I stumbled for a moment, debating how to answer. I then sheepishly responded, “Thirty Five HUNDRED DOLLARS.” Again, he thanked me and hung up.
I spoke with him a few weeks later and learned I did not get the gig. I asked him why. He told me that when I said my fee was $3,500, I was not the caliber of speaker he thought I was. The person that was hired received $35,000!
I learned a powerful lesson that day. Your price often determines the PERCEPTION of your credibility. Underpricing can often imply low value.
We see this in all areas of life.
For one study, subjects were given a number of wines for tasting and were told their price. Some of the wines were given to tasters more than once, with a different price tag each time.
What did they find?
The same wine, when given a higher price tag, tasted better.
Surprisingly, according to fMRI scans, the pleasure centers of their brains lit up more when a wine was more expensive, even though the “taste” centers did not.

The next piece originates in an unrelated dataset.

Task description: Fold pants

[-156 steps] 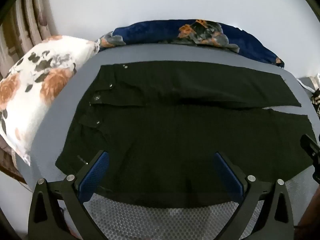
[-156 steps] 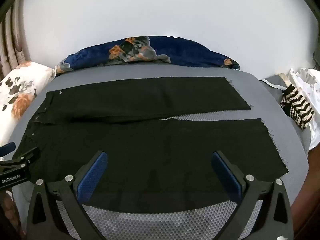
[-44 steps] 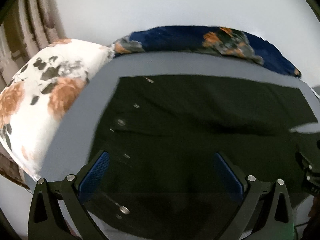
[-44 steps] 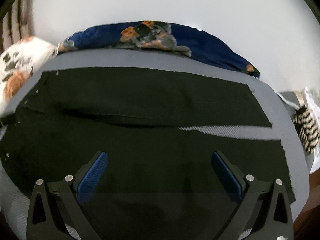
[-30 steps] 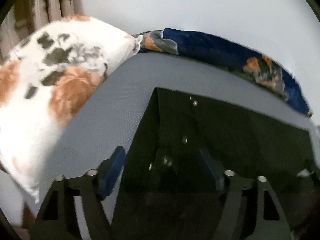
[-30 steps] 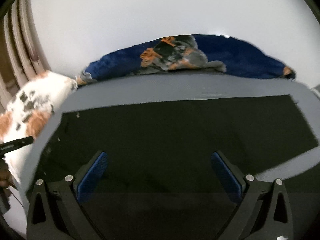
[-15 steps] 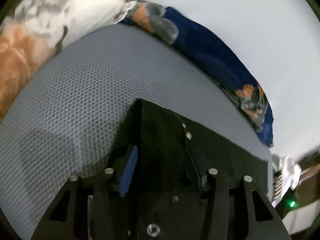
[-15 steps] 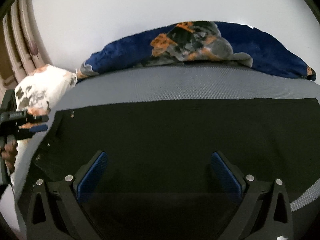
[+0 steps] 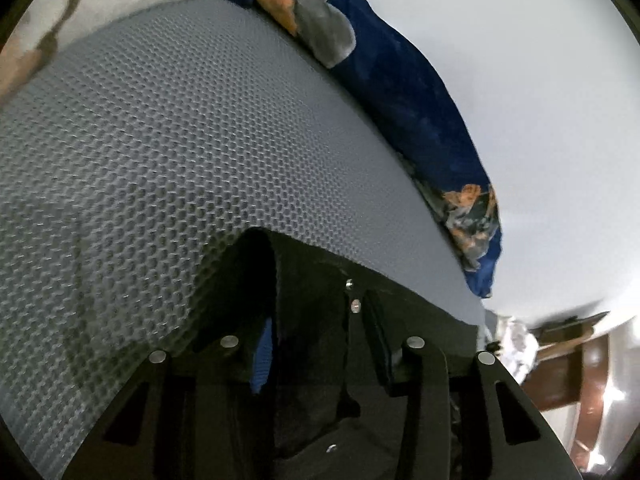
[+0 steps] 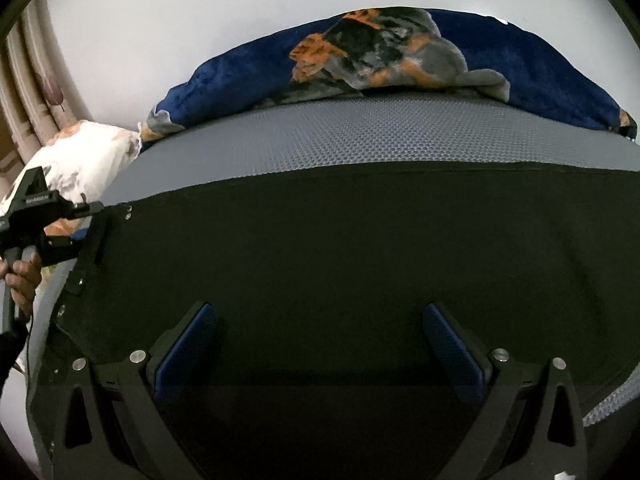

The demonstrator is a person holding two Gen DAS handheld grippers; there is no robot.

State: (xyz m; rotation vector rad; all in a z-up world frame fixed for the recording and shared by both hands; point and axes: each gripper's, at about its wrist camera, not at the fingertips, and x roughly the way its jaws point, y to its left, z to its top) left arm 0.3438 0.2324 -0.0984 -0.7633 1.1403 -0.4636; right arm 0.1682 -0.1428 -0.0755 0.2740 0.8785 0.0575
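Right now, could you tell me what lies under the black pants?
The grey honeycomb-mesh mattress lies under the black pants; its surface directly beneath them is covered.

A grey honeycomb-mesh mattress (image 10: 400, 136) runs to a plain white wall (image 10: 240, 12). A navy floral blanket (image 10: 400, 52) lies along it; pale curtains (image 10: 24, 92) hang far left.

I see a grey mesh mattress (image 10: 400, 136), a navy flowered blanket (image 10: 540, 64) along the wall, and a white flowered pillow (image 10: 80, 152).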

The body knows the wine tastes the same, but it is enjoyed more when it is more expensive.
Just as price drives the perception of value, perception can also drive price as well.
Many times, the cost of something is driven by what we paid in the past – even when the rules have changed.
When “bricks and mortar” video chains where in existence (like Blockbuster), the cost to rent a movie was $3. Interestingly, this is the same price you pay to rent a movie from iTunes. Although production costs are significantly less for downloadable/streaming videos (there are no manufacturing/duplication and distribution costs), the price remains the same – and often higher.
What we’ve paid in the past often drives what we are willing to pay in the future.
A hardcover book might cost $25. The cost of eBooks is often the same (the Kindle version of my latest book is $14.39; to get the hardcover version on Amazon.com is only $1.50 more). Although it happens on occasion, it would be difficult to charge a couple hundred dollars for a book. But if I took the content from my book, reformatted it, put it in a 3-ring binder, and maybe added an audio CD, people would now be willing to pay $200 for this “system.” A book, regardless of the content and the value it can deliver, is only worth so much in the eyes of buyers.
The point is, price is often determined by what we paid in the past for similar products/services, not by value it creates.
How do people perceive value? I did an experiment a few years back to find out. I called it PW3 – “Pay What We’re Worth.”
In determining the fees paid to a professional speaker, traditionally the speaker sets the rate before the work is done.
With PW3, as an experiment, I turned this model upside down. Instead of quoting a standard rate, the client would determine my fee after the work was done.
The plan was to send the client a blank invoice after I gave a speech, and they would pay “what they thought I was worth.”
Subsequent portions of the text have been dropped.